WHAT IS REQUIRED ::
Write the records out exactly as they read, but not the pictures.

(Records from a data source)
————

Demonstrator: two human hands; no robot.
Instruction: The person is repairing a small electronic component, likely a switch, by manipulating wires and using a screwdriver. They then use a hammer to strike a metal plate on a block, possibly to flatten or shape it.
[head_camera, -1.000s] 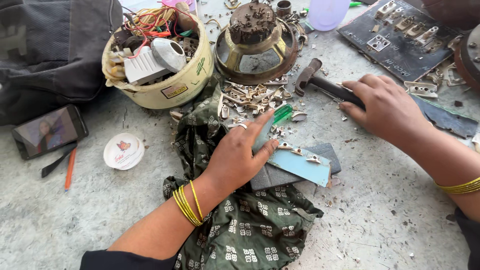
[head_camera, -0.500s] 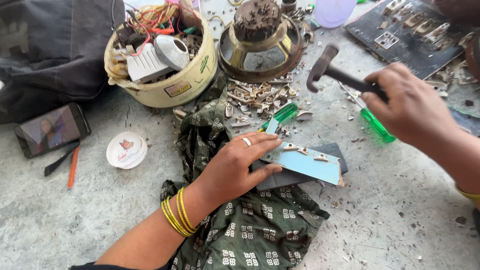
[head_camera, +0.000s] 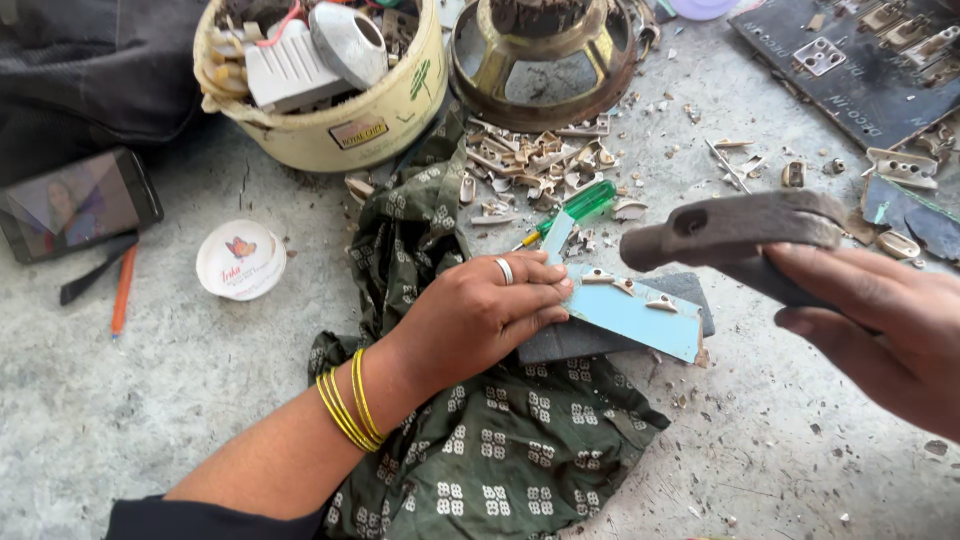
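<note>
A light blue plastic plate (head_camera: 632, 312) with small metal contacts was held flat on a dark slab (head_camera: 690, 295), itself lying on the concrete floor (head_camera: 150, 400) beside a green patterned cloth (head_camera: 500, 450). The left hand (head_camera: 480, 320) was pressed down on the plate's near end, fingers spread and flat. The right hand (head_camera: 880, 330) was closed around the handle of a hammer (head_camera: 735, 228), whose head was raised above the plate. The plate was judged thin, stiff and brittle, likely to crack under a blow, and best held at its bare end, away from the contacts. The hammer was judged heavy. A green screwdriver (head_camera: 580, 205) lay just behind, among broken fragments (head_camera: 535, 165).
</note>
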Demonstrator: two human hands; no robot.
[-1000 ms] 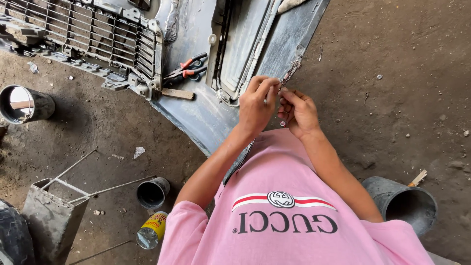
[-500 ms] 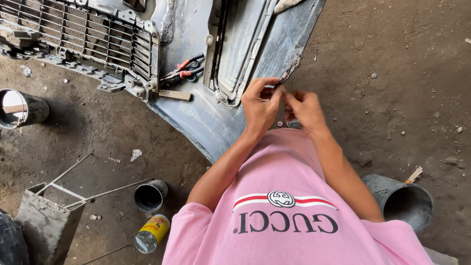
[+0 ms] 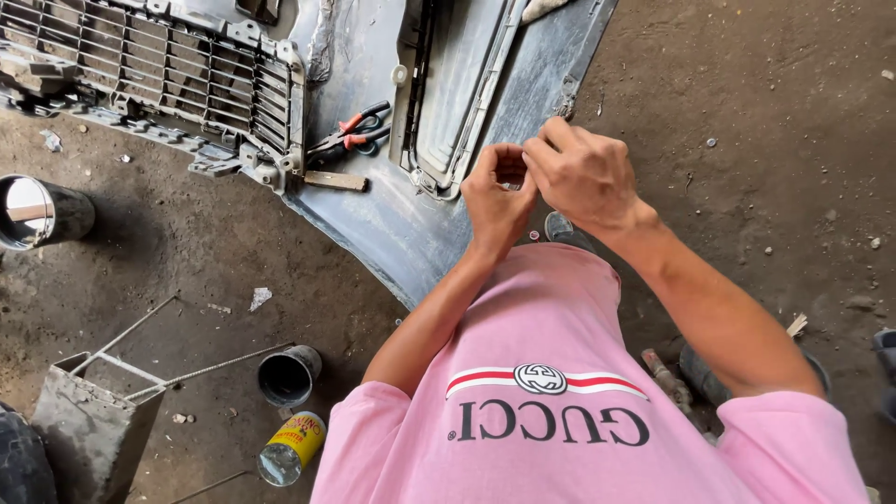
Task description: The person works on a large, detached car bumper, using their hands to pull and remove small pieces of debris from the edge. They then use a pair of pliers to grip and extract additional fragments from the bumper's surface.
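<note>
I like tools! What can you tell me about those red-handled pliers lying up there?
The pliers have red and black handles and dark metal jaws. They lie flat on the grey car bumper, beside the black grille, just above a small wooden block. The handles point up and right. No hand touches them.

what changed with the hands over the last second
Both hands lifted slightly off the grey bumper panel and drew closer. The left hand and right hand now meet fingertip to fingertip, pinching something too small to make out. Earlier they worked nearer the panel's edge. The red-handled pliers, the grille and the yellow can stayed put.
</note>
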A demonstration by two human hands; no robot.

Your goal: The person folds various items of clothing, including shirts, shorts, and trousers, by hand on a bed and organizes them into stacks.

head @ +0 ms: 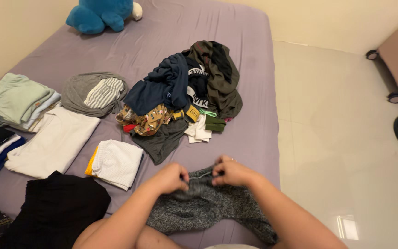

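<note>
A speckled grey garment [208, 210] lies on the near edge of a bed with a mauve sheet [249, 138]. My left hand [170, 177] and my right hand [232, 173] both pinch its top edge, which looks like a waistband, fingers closed on the cloth and close together. Just beyond my hands sits a loose heap of unfolded clothes [185, 92] in navy, olive, dark grey and a floral print.
Folded items line the left of the bed: a white mesh piece [116, 162], a white shirt [54, 140], a pale green stack [19, 97], a grey and striped bundle [93, 92], black cloth [54, 210]. A blue plush toy [100, 14] sits at the head. Tiled floor [342, 138] lies right.
</note>
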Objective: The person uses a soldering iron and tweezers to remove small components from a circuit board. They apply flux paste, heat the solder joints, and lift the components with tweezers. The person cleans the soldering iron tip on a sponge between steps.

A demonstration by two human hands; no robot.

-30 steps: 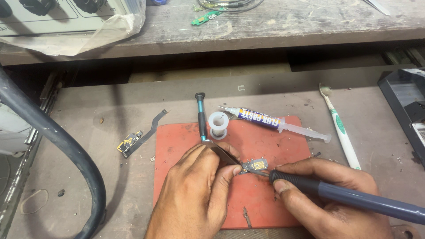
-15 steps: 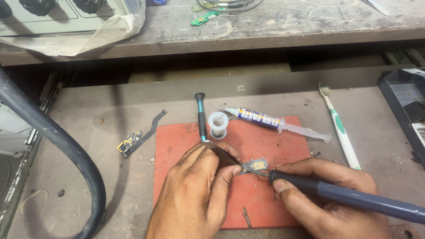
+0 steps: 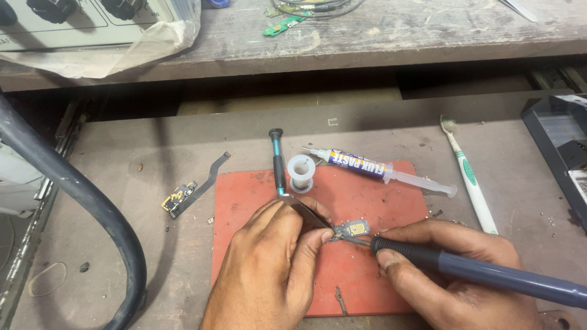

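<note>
Left hand [image 3: 269, 269]: pinches tweezers [image 3: 309, 215], tips on the small board [image 3: 353, 230].
Right hand [image 3: 455, 281]: grips soldering iron [image 3: 483, 274]; it lies right to left, tip at the board.
Board: on the red mat [image 3: 367, 201], middle.

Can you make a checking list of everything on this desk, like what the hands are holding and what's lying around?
Surface: brown worktop with a red mat on it, both scuffed and dusty.
Job's things: small circuit board on the mat; tweezers; soldering iron.
Clutter: screwdriver, solder spool, flux syringe, toothbrush, flex-cable part, rubber band.
Grips: left hand pinches the tweezers onto the board; right hand holds the iron, tip at the board.
Cables: thick dark hose at left; wires on the upper shelf.
Surroundings: knobbed machine under plastic; black tray.
</note>
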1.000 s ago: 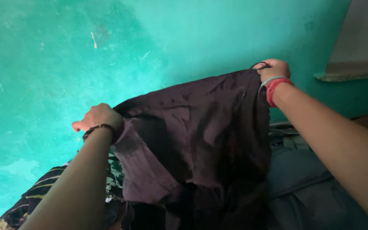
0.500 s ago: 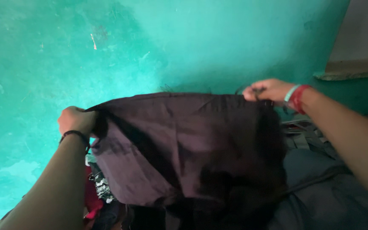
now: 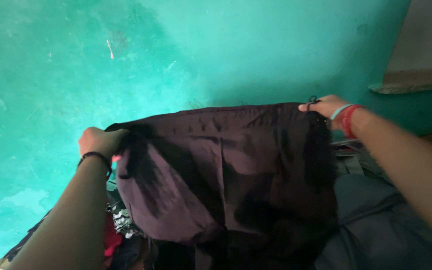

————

SOLVED EXERCISE ::
Demonstrator: two human hands; no robot.
Instruction: The person is repairing a small electronic component, likely a switch, by manipulating wires and using a screwdriver. They then use a hammer to strike a metal plate on a block, possibly to flatten or shape it.
[head_camera, -1.000s] 
[head_camera, -0.500s] 
[head_camera, +0.000s] 
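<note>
A light blue plastic plate (head_camera: 632, 312) with small metal contacts was held flat on a dark slab (head_camera: 690, 295), itself lying on the concrete floor (head_camera: 150, 400) beside a green patterned cloth (head_camera: 500, 450). The left hand (head_camera: 480, 320) was pressed down on the plate's near end, fingers spread and flat. The right hand (head_camera: 880, 330) was closed around the handle of a hammer (head_camera: 735, 228), whose head was raised above the plate. The plate was judged thin, stiff and brittle, likely to crack under a blow, and best held at its bare end, away from the contacts. The hammer was judged heavy. A green screwdriver (head_camera: 580, 205) lay just behind, among broken fragments (head_camera: 535, 165).
</note>
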Demonstrator: two human hands; no robot.
[-1000 ms] 
[-500 ms] 
[+0 ms] 
Task description: The person works on a large, detached car bumper, using their hands to pull and remove small pieces of debris from the edge. They then use a pair of pliers to grip and extract additional fragments from the bumper's surface.
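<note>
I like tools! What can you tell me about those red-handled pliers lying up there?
The pliers have red and black handles and dark metal jaws. They lie flat on the grey car bumper, beside the black grille, just above a small wooden block. The handles point up and right. No hand touches them.

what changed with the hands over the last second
Both hands lifted slightly off the grey bumper panel and drew closer. The left hand and right hand now meet fingertip to fingertip, pinching something too small to make out. Earlier they worked nearer the panel's edge. The red-handled pliers, the grille and the yellow can stayed put.
</note>
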A demonstration by two human hands; no robot.

Your goal: The person folds various items of clothing, including shirts, shorts, and trousers, by hand on a bed and organizes them into stacks.

head @ +0 ms: 

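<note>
A speckled grey garment [208, 210] lies on the near edge of a bed with a mauve sheet [249, 138]. My left hand [170, 177] and my right hand [232, 173] both pinch its top edge, which looks like a waistband, fingers closed on the cloth and close together. Just beyond my hands sits a loose heap of unfolded clothes [185, 92] in navy, olive, dark grey and a floral print.
Folded items line the left of the bed: a white mesh piece [116, 162], a white shirt [54, 140], a pale green stack [19, 97], a grey and striped bundle [93, 92], black cloth [54, 210]. A blue plush toy [100, 14] sits at the head. Tiled floor [342, 138] lies right.
</note>
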Objective: The person uses a soldering iron and tweezers to remove small components from a circuit board. They apply flux paste, heat the solder joints, and lift the components with tweezers. The person cleans the soldering iron tip on a sponge between steps.

A demonstration by two human hands; no robot.

-30 steps: 
-15 steps: 
+0 steps: 

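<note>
Left hand [image 3: 269, 269]: pinches tweezers [image 3: 309, 215], tips on the small board [image 3: 353, 230].
Right hand [image 3: 455, 281]: grips soldering iron [image 3: 483, 274]; it lies right to left, tip at the board.
Board: on the red mat [image 3: 367, 201], middle.

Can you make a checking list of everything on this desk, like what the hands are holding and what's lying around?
Surface: brown worktop with a red mat on it, both scuffed and dusty.
Job's things: small circuit board on the mat; tweezers; soldering iron.
Clutter: screwdriver, solder spool, flux syringe, toothbrush, flex-cable part, rubber band.
Grips: left hand pinches the tweezers onto the board; right hand holds the iron, tip at the board.
Cables: thick dark hose at left; wires on the upper shelf.
Surroundings: knobbed machine under plastic; black tray.
</note>
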1.000 s ago: 
0.500 s ago: 
now: 

This completes the output for the exercise.